## Exercise aim
Every line of the material that includes the word "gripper" is to be shown.

## Input data
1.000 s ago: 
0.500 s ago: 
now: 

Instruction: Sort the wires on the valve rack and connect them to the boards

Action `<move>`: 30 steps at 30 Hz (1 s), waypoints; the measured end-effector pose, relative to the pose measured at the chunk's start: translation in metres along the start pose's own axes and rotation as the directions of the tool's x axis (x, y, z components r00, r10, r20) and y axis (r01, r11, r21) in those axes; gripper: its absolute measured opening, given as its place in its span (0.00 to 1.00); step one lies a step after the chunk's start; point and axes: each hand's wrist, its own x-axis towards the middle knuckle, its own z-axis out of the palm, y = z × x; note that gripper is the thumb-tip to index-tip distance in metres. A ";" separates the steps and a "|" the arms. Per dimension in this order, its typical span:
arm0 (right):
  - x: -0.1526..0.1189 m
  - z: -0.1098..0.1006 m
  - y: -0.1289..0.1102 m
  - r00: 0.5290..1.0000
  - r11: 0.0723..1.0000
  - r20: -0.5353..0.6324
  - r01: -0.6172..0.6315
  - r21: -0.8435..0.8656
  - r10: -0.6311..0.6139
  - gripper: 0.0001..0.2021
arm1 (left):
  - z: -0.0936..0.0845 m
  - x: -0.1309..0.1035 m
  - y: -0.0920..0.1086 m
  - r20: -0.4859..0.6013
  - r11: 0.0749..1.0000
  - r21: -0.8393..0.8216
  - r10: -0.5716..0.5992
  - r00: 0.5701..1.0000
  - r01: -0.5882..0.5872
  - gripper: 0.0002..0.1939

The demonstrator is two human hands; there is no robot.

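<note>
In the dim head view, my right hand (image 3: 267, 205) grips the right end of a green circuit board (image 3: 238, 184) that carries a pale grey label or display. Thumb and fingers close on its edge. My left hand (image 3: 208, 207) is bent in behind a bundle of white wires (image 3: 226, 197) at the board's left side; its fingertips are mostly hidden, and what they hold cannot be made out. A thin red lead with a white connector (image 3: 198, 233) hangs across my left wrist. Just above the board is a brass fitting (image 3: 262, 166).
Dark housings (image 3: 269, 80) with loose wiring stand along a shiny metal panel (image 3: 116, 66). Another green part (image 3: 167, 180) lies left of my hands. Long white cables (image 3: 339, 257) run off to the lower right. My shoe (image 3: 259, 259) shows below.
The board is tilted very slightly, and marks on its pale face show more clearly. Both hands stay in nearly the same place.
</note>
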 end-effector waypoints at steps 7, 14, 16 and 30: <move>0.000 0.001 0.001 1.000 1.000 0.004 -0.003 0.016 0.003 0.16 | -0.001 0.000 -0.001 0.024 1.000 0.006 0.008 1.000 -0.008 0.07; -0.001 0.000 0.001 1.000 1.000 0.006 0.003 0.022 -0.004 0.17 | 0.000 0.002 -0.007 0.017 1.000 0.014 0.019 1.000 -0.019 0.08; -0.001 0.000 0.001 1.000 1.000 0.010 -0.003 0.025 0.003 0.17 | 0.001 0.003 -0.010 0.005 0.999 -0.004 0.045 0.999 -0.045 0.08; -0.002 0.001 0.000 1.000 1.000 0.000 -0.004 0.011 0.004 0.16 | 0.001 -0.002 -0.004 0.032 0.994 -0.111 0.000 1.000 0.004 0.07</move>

## Solved exercise
Action `<move>`: 30 steps at 30 Hz (1 s), waypoints; the measured end-effector pose, relative to the pose measured at the chunk's start: translation in metres along the start pose's own axes and rotation as the directions of the tool's x axis (x, y, z components r00, r10, r20) and y axis (r01, r11, r21) in those axes; gripper: its absolute measured opening, given as its place in its span (0.00 to 1.00); step one lies a step after the chunk's start; point and axes: each hand's wrist, its own x-axis towards the middle knuckle, its own z-axis out of the palm, y = z × x; note that gripper is the thumb-tip to index-tip distance in metres. A ";" separates the steps and a "|" the arms. Per dimension in this order, its typical span:
  - gripper: 0.0001..0.2021
  - gripper: 0.0002..0.1939

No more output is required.